YOUR GOAL — With the pictures left out, set down the line containing "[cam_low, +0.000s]" and each line after it to the end of the material, exactly as written.

COLLECTED MATERIAL —
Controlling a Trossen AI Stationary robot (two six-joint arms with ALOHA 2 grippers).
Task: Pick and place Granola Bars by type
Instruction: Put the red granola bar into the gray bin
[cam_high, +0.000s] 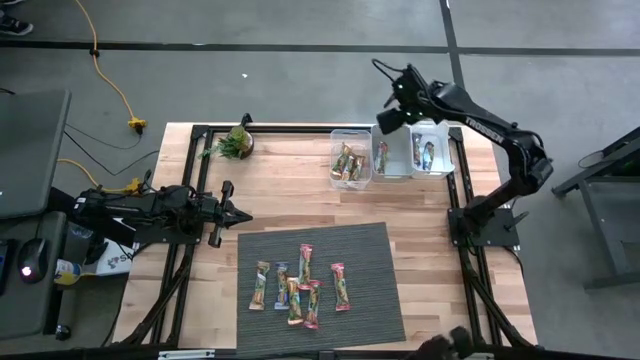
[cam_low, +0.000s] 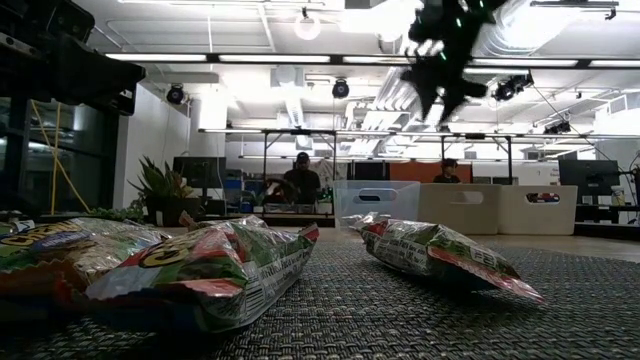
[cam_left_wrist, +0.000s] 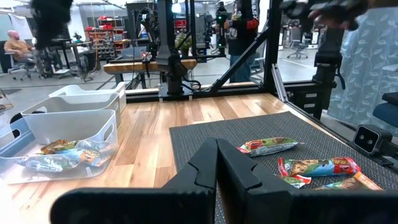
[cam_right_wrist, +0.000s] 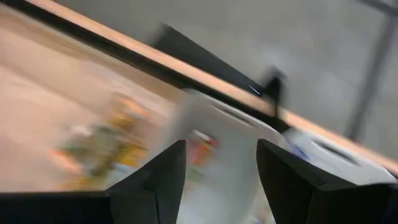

EXPECTED OUTPUT —
[cam_low, +0.000s] 
[cam_left_wrist, +0.000s] 
[cam_right_wrist, +0.000s] 

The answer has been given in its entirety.